Tech artist [Alexander Reben] has shared some work in progress with us. It’s a neural network trained on various famous peoples’ speech (YouTube, embedded below). [Alexander]’s artistic goal is to capture the “soul” of a person’s voice, in much the same way as death masks of centuries past. Of course, listening to [Alexander]’s Rob Boss is no substitute for actually watching an old Bob Ross tape — indeed it never even manages to say “happy little trees” — but it is certainly recognizable as the man himself, and now we can generate an infinite amount of his patter.

Behind the scenes, he’s using WaveNet to train the networks. Basically, the algorithm splits up an audio stream into chunks and tries to predict the next chunk based on the previous state. Some pre-editing of the training audio data was necessary — removing the laughter and applause from the Colbert track for instance — but it was basically just plugged right in.

The network seems to over-emphasize sibilants; we’ve never heard Barack Obama hiss quite like that in real life. Feeding noise into machines that are set up as pattern-recognizers tends to push them to the limits. But in keeping with the name of this series of projects, the “unreasonable humanity of algorithms”, it does pretty well.

He’s also done the same thing with multiple speakers (also YouTube), in this case 110 people with different genders and accents. The variation across people leads to a smoother, more human sound, but it’s also not clearly anyone in particular. It’s meant to be continuously running out of a speaker inside a sculpture’s mouth. We’re a bit creeped out, in a good way.
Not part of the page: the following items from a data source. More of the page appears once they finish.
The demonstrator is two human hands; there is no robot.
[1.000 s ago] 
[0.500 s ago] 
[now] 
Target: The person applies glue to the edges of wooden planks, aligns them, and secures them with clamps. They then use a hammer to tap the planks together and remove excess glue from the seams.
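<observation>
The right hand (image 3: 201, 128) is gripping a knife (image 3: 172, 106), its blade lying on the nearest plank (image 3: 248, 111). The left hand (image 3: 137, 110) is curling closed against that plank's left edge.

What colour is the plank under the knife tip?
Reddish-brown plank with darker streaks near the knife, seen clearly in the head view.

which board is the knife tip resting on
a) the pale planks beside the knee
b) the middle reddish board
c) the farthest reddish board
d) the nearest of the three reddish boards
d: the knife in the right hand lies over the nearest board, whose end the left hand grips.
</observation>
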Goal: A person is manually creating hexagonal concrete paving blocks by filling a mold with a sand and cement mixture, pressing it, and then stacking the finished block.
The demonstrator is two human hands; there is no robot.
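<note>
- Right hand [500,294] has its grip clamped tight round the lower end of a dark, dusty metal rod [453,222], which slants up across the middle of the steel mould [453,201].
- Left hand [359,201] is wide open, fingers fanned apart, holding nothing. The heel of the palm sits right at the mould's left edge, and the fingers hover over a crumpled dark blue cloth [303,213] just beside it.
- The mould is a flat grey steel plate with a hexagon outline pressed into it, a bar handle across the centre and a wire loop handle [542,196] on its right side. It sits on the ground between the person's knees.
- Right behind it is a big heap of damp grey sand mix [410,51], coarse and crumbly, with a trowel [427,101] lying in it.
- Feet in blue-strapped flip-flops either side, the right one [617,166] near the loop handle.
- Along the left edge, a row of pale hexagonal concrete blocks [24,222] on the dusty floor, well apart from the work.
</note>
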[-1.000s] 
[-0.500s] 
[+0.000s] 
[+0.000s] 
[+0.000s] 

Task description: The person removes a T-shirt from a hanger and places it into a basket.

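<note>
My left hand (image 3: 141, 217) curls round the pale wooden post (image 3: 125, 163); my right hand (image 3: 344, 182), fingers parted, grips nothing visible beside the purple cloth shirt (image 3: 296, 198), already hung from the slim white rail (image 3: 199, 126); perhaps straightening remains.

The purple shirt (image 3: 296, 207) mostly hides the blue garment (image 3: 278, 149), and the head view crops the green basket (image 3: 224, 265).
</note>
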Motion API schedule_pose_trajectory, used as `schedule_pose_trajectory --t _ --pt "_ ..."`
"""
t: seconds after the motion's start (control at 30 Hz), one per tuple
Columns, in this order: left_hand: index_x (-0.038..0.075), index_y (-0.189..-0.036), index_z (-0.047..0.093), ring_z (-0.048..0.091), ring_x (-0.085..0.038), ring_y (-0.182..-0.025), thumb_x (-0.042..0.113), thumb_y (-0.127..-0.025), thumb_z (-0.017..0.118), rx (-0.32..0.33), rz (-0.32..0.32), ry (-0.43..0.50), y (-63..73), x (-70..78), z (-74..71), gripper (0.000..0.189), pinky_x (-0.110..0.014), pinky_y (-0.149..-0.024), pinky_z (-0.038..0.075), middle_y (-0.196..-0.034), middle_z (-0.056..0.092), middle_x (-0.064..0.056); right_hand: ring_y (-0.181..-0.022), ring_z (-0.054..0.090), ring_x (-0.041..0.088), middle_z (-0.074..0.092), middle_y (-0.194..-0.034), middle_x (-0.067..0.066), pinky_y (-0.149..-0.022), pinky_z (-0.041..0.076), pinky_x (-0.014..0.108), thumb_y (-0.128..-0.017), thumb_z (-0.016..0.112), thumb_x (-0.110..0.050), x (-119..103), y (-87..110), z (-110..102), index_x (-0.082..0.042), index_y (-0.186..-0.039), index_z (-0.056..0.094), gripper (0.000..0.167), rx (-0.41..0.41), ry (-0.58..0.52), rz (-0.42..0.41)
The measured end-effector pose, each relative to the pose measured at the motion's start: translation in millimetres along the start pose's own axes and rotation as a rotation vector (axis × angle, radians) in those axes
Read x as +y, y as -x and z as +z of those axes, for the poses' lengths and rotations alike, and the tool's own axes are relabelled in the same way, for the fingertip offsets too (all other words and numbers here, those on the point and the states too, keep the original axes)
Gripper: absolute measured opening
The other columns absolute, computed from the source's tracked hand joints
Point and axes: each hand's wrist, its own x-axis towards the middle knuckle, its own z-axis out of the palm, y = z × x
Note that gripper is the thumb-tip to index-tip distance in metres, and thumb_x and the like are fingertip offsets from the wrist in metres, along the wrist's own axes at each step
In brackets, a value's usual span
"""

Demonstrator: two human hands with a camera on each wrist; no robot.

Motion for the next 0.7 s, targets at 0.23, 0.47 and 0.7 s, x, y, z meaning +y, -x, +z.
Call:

We’ve covered some of [Alexander]’s work before, from the wince-inducing “Robot Bites Man” to the intellectual-conceptual “All Prior Art“. Keep it coming, [Alexander]!

  1. Recently they came up with a way to adjust video of people speaking so that a 3rd person could ‘move their mouth’ (look at the video and you’ll understand:

    The output of this article of voice emulation may now sound creepy and artificial, but once the neural networks get more training data, one day they will produce voices that are indistinguishable from reality.

    I bet that in “certain countries” suddenly foreign heads of state will start saying really interesting things..

    1. I wonder will royalties go to dead actors, currently living family, who are recycled by a merger of the two technologies. I’m sure SAG-AFTRA (Screen Actors Guild‐American Federation of Television and Radio Artists) will block it until the royalties are sorted out.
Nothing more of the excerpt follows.